With this in mind, Rock is keeping firmly to the side of buildings. "The gull is a highly intelligent animal. They recognise me in the street. I know because I get swooped on more often than anybody else. As soon as I get out of my car I can hear the "gagaga" call, and they don't do that with normal passers-by. If I get out, and I've got a telescope on my shoulder, I start getting the low pass. I know how to avoid getting the rest of the stuff - you walk close to the side of the buildings, you stay in tight and keep your eye on the bird. He's not going to attack you if you're looking at him. I know seagull language, I know what's coming," he says.

Despite the skull-bashing he has received, Rock has developed a certain respect for his subject.

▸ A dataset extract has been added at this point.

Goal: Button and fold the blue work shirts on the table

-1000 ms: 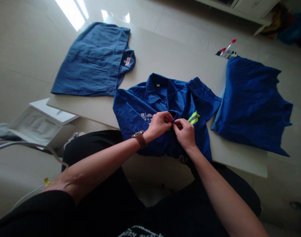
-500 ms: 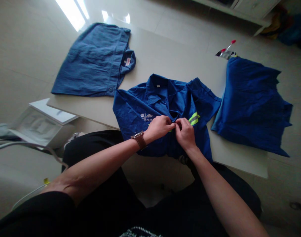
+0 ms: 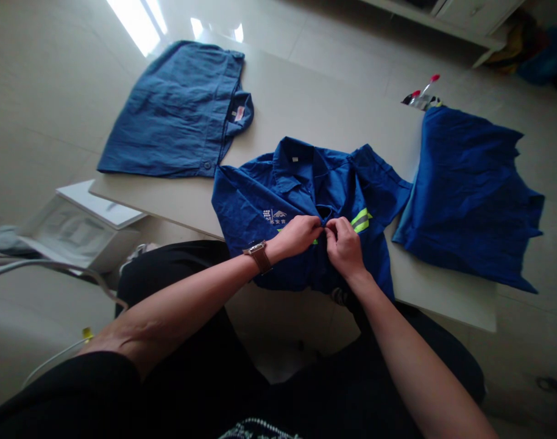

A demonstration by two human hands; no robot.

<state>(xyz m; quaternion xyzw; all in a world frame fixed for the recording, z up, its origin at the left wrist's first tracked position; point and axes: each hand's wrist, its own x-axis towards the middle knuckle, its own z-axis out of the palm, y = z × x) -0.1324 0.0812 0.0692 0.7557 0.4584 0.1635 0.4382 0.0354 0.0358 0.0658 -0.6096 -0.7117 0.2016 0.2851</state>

He trains his telescope on to a particular roof. "That's where the very aggressive boys are," he says, his camouflage jacket zipped up against the wind. "One bird hit me there two years ago. I knew how aggressive it was. I was doing everything I needed to do - I was up against a wall and there was a big overhang of buddleia. I wasn't paying any attention to him because there was no way he was going to get in there.

"In order to hit me, he would have had to be flying sideways like this [Rock puts one arm up almost by his ear and the other by the side of his leg], and fly right into a very tight space. I got a whack on the back of the head and I thought, 'Well done mate'."